Crédit photo : JULIE BOURGES

LE QUOTIDIEN : Quel est l'avantage d'une greffe d’îlots de Langerhans, comparée à une greffe de pancréas, chez les patients greffés rénaux ?

Pr FRANÇOIS PATTOU : Les patients greffés rénaux constituent une population intéressante pour bénéficier d’une greffe dans la mesure où ils reçoivent déjà un traitement immunosuppresseur. La greffe d’îlots permet de traiter tous les patients qui ne sont pas éligibles à la greffe de pancréas. Cette dernière ne peut être proposée qu’à des patients jeunes et en bonne forme, ce qui n’est pas fréquent. En outre, il y a un problème de disponibilité des greffons.

Quel est le principal enseignement de l’étude Kaiak ?

Cette étude montre que la greffe d’îlots de Langerhans améliore la survie des patients diabétiques greffés rénaux. C'est très rare d'avoir la démonstration d'un critère clinique aussi fort que celui-là. Elle suggère d'élargir les indications actuelles, qui placent le transfert d’îlots en dernier recours après échec d’une prise en charge optimale du diabète. Des études pourraient être montées dans le diabète de type 1 sans insuffisance rénale.

Nos résultats pourraient inciter les collègues à se mettre à la greffe d’îlots

Notre étude était très attendue aux États-Unis, où la greffe d’îlots n'est pas encore autorisée. En France, elle valide la décision de la Haute Autorité de santé de 2020 et pourrait inciter les collègues à se mettre à la greffe d’îlots.

Il n’était pas possible de procéder à une étude randomisée contre placebo. Comment avez-vous amélioré le niveau de preuve fourni par votre travail ?

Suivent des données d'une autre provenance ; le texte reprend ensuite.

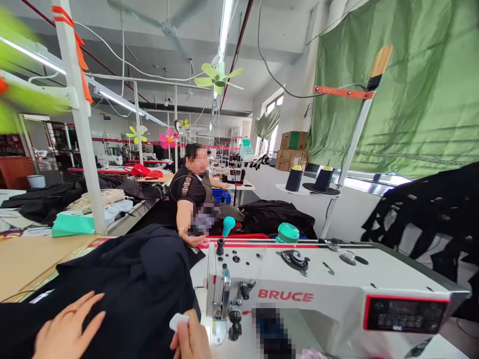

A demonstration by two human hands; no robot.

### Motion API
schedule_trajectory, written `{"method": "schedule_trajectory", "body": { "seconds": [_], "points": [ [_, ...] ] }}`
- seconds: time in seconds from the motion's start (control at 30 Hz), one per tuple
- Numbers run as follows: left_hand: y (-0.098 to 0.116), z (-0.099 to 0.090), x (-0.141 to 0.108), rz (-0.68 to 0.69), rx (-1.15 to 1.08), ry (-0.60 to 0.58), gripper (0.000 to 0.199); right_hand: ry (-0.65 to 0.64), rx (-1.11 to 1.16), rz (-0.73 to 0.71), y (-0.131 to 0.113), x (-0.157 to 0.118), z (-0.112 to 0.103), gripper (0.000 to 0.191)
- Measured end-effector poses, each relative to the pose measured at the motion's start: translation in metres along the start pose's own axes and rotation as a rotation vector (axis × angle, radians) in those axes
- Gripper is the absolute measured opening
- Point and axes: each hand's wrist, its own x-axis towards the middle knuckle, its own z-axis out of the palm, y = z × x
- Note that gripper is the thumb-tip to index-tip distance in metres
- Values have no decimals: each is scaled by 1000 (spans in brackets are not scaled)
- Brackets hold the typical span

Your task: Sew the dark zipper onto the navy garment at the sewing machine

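Dark navy fabric, apparently a garment [130,271], lies bunched on the table at the left of the sewing machine [329,286]. On top of it rests my left hand [71,329], fingers spread and flat. My right hand [192,339] pinches a small white flat piece [176,321] between thumb and fingers, just left of the needle area. What the piece is made of I cannot tell. The machine's presser foot area [217,331] is lit, and no cloth shows under it.
A blurred phone-like object [273,331] lies under the machine arm. A person [194,199] sits beyond the machine, one hand near its far left end. Two dark thread cones [294,178] stand on a rack at the right. A white post [84,124] rises at left.
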Motion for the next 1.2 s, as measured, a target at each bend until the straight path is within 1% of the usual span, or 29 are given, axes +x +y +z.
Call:
{"method": "schedule_trajectory", "body": {
  "seconds": [0.03, 0.13, 0.17, 0.2, 0.23, 0.27, 0.33, 0.4, 0.47, 0.57, 0.63, 0.73, 0.8, 0.87, 0.93, 1.0, 1.07, 1.2],
  "points": [
    [20, -2, -11, 102, -37, 12, 42, 1, 2, -8, -2, 0, -2, 39],
    [93, -7, -50, 407, -116, -53, 36, -1, -22, -49, -9, -2, -11, 36],
    [116, -8, -61, 494, -129, -106, 34, 6, -38, -62, -11, -3, -14, 35],
    [138, -9, -69, 513, -111, -193, 34, 19, -58, -70, -13, -3, -16, 34],
    [156, -10, -74, 478, -66, -292, 34, 33, -85, -74, -14, -3, -18, 33],
    [170, -9, -75, 405, -10, -405, 34, 40, -104, -64, -14, -3, -20, 32],
    [189, -5, -72, 254, 65, -589, 35, 26, -135, -47, -12, -2, -22, 30],
    [196, 1, -65, 183, 80, -664, 34, -9, -172, -47, -11, -1, -23, 28],
    [195, 4, -62, 184, 53, -692, 31, -49, -232, -71, -11, 0, -24, 26],
    [186, 2, -68, 264, -12, -702, 28, -89, -346, -127, -13, 0, -25, 25],
    [174, -5, -77, 331, -46, -684, 28, -110, -421, -171, -14, 0, -25, 25],
    [152, -17, -94, 402, -74, -653, 26, -169, -522, -257, -16, -2, -23, 27],
    [135, -25, -105, 462, -95, -586, 25, -221, -584, -325, -18, -5, -20, 25],
    [117, -31, -116, 524, -119, -474, 24, -264, -641, -383, -20, -7, -18, 23],
    [100, -37, -125, 557, -128, -382, 24, -287, -697, -415, -21, -8, -15, 25],
    [84, -43, -130, 545, -111, -363, 24, -305, -751, -435, -24, -10, -9, 28],
    [69, -47, -132, 518, -92, -372, 25, -323, -797, -459, -28, -12, 0, 29],
    [44, -48, -129, 422, -57, -355, 28, -326, -857, -506, -42, -15, 22, 30]
  ]
}}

Effectivement, il est compliqué d'imaginer une étude randomisée dans laquelle la moitié des patients sont privés d'une procédure qui améliore considérablement leur diabète, tout comme de maintenir non greffés des patients pendant un long suivi.

Nous avons donc adopté une méthodologie particulière d'étude cas-contrôle pour reconstruire l'équivalent d'une étude clinique : le target trial emulation. Notre groupe contrôle était identique au groupe traité du point de vue d'une dizaine de critères mais aussi pour ce qui est du délai écoulé entre la greffe de rein et le début du suivi.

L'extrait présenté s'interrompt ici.